The members and their roles in relation to an object result as the sum of what is transferred or set by the individual entries that refer to the object. If necessary, this can still be overridden by specific role assignments in the Members menu with below).
. When no more entries refer to an object, i.e. when all entries have been deleted, the object will also be removed from the system at the next opportunity (see 'Delete'Having presented the general principles, we now turn to the question of how cutting, pasting, removing, and deleting entries that refer to an object affect the ownership and membership of that object.
• Cut: Cutting an entry from a folder F moves the entry to your clipboard. If the entry transfers roles, it now transfers roles and members from your clipboard instead of from folder F. This gives you the role of owner and manager. When the entry sets roles, your role remains unchanged. Any other members of F will lose access to the object referenced by the entry via that entry. Membership and ownership derived from other entries that reference the same object remains unchanged.

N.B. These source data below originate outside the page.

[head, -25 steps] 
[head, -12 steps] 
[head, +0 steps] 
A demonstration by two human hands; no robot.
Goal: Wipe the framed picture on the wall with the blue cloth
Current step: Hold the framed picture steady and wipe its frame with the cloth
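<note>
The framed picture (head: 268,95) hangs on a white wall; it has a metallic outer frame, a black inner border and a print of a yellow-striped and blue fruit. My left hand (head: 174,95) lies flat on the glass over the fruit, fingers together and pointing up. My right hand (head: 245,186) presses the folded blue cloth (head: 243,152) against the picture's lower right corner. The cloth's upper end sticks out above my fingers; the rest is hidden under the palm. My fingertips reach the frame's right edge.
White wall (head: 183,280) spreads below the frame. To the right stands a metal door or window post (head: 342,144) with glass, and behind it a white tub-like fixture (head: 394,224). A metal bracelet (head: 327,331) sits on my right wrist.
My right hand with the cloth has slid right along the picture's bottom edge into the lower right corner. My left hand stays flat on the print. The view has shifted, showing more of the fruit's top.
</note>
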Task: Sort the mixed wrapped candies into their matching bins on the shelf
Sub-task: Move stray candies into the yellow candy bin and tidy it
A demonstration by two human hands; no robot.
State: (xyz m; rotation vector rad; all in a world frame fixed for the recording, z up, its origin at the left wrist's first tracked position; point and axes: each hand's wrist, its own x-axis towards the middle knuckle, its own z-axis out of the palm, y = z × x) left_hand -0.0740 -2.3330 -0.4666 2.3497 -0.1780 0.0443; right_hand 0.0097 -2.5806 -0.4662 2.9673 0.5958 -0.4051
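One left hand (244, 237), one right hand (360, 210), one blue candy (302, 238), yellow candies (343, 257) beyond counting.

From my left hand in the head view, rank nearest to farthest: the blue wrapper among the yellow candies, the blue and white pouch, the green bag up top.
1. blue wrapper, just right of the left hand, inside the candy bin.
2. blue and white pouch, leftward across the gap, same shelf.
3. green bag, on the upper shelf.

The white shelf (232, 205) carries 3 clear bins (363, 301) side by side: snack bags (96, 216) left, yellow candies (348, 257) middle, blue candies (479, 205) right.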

• Paste: Pasting a role-transferring entry from your clipboard to a folder G now makes that entry transfer the members and roles of folder G instead of from your clipboard. Consequently, all members, managers, and owners of G also become members, managers, and owners of the object referenced by the entry. You lose your role as owner/manager if you are not also owner/manager of G. Pasting a role-setting entry from your clipboard into a G folder leaves you in the role you already had on the clipboard. Any other members of G will have access to the object referenced by the entry in the role of the role-setting entry - overridden, if necessary, by the object's specific role assignments - with the exception of restricted and anonymous members of G who become anonymous members of the object to ensure at least minimal access to the object. Ownership of the object, which is after all based on other role-transferring entries, remains unchanged.
• Remove: works like cut; the entries are just moved to your trash instead of your clipboard.
• Put back: works like insert; the entries are only moved to their original location.
• Delete: removes entries from your trash. When you delete a role-setting entry, you lose access to the object referenced by the entry through that entry; if the entry was your only access to the object, you are no longer listed as a member of the object. If you delete a role-transferring entry - you own and manage the object in this case because you own and manage your recycle bin - you lose the owner and manager roles to the extent they were transferred via that entry. If the entry was your only access to the object, you will no longer be listed as the owner and member of the object. The disk space used by the object is no longer attributed to your disk space usage if disk space monitoring is enabled for your BSCW server. If the role-transferring entry to be deleted is the last role-transferring entry that refers to an object and there are other role-transferring entries that refer to the same object, we have a problem. If the role-transferring entry were simply deleted, the object would no longer have an owner; moreover, you would think you had deleted the object that belongs to you, while other members still have access to it. To avoid such a situation, the other role-conferring entries are also deleted. Because this causes the other members to lose their access to the object, BSCW will warn you before you delete the last role-setting entry that refers to an object that still has other members. If you proceed, the object will have no more entries and will be removed from the system at the next opportunity.